How could the captains of our industry be so oblivious? How could they be so short-sighted as to build such a house of cards? True, the value of real estate in the US had never dropped before, but it never climbed 80% in six years against a backdrop of very low inflation either (2000-2006). These are educated men, these leaders, and highly experienced ones as well. CEOs of major banks and insurance companies, bond-rating analysts, successive chairs of the Federal Reserve, not one of them apparently anticipated a phenomenon which, in hindsight, appears to have been inevitable. In what world does any of this make sense?
This didn't just happen in the USA; the phenomenon was a global one. No civilized corner of the earth was spared. Today, national governments everywhere are drowning in debt and cutting core services in desperate attempts to keep up on the interest payments.
How could the financial elite naively buy into a culture of infinite growth?

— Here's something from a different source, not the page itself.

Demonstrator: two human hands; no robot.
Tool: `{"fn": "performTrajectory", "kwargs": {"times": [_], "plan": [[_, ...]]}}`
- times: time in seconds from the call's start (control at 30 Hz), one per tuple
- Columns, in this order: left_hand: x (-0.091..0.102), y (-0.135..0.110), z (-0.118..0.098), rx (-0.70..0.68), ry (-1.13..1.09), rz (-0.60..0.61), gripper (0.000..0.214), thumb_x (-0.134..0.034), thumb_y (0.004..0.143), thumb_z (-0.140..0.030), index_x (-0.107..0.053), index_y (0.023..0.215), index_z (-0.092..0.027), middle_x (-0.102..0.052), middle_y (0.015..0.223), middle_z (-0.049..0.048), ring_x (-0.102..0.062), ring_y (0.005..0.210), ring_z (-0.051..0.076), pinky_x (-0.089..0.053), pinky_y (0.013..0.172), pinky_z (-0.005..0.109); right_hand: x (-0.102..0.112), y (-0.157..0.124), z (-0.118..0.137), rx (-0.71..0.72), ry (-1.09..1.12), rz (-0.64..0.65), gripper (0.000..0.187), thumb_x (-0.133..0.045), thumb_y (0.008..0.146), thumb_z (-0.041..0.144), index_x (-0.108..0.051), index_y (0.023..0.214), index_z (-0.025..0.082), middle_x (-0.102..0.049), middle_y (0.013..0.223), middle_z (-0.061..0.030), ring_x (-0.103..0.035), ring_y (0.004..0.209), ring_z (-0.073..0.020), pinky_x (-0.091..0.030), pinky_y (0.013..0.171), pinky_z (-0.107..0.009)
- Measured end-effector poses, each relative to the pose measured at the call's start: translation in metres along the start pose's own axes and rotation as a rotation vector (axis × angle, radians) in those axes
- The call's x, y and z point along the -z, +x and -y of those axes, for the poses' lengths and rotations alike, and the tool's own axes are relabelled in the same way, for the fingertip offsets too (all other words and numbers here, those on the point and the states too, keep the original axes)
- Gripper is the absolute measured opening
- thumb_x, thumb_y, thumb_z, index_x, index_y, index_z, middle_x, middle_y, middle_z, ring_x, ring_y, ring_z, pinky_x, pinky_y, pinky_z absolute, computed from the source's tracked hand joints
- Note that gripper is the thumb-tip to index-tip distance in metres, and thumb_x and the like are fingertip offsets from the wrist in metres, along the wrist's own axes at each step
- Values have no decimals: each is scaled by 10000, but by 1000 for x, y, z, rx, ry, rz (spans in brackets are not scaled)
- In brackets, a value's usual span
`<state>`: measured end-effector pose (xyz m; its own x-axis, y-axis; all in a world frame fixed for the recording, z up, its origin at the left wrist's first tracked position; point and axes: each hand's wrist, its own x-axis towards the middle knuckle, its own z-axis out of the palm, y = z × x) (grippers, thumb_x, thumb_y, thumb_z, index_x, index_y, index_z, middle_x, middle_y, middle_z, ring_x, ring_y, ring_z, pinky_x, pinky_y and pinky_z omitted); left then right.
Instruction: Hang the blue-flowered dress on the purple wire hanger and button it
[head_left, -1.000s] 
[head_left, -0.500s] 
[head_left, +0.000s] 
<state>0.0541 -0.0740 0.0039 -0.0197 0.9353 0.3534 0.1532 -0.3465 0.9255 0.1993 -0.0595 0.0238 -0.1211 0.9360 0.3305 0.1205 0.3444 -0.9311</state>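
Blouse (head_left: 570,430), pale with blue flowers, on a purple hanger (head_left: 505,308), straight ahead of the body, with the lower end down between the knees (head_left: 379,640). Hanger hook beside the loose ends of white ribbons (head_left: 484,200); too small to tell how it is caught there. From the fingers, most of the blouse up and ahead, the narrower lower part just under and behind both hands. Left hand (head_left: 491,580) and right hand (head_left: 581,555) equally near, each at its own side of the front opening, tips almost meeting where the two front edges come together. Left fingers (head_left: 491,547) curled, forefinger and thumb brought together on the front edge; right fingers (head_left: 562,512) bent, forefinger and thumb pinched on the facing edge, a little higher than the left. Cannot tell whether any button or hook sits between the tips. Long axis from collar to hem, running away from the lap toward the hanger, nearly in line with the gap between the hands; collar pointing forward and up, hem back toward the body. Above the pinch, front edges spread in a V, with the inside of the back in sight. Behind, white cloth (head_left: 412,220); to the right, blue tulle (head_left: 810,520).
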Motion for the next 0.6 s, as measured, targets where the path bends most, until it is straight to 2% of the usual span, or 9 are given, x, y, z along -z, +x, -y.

Mass hallucination? Unlikely (the phenomenon itself is suspect). Short-term profit taking (for lord knows, there was a lot of that)? No. There was no evidence that anyone was hedging or planning to reign in the spiral; in fact, they were escalating expectation right up to the inevitable end. Even a child could see that values can not rise, unconstrained, forever. Some insiders tried to raise the alarm but were shunned by their peers. Fortunately, there were well-compensated yes-men aplenty to form the cheerleading squad.
When pressed for detail, we're told it's too complicated for us to understand, not to worry our pretty little heads as they have everything comfortably under control now. This is partially true: they do have everything comfortably under control. What isn't true is that it is too complex to be scrutinized. Scrutiny simply does not happen to be in their best interest so they throw shadow monsters at us to make us fearful of looking behind the doors.
As with many mysteries, the solution to this great puzzle of our time is sitting right in front of us. A trick of the mind prevents us from seeing it as it lies in the realm of the unthinkable. There was no accident; they made no mistake. This, ladies and gentlemen, was the plan. Trillions in public capital disappeared into private purses and today we see that these enterprises are flourishing while governments dismantle social infrastructure and use the police to punish the resulting social unrest.
And they are doing it again. Why shouldn't they? It worked out so well the first time. Not one of them even lost their job, much less faced prosecution. No new regulations were put in place. Older regulations designed to prevent this sort of abuse were systematically unwound and no initiative is in the works to reinstate them. It's back to business as usual.
As their riches skyrocketed, the middle class was significantly impoverished, their economic clout having already been steadily eroded since 1980. The Reagan era of trickle-down economics unfettered the financial industry in unprecedented ways. His administration oversaw both the unleashing of the Savings and Loan industry and it's publicly-funded bailout. That crisis eventually took nearly 88 billion dollars from public coffers and put it in private hands, setting new precedents in terms of public debt as well as the socialized rescue of private interests. For all of those public dollars, no one's home was saved. In hindsight, it now looks like that fiasco was a dry run for the present one.
Ostensibly, this has weakened the ability of the middle class to fight back, to organize and resist. That is precisely why we must resist. We have more power now than our children will tomorrow and they deserve better than lives of slavery.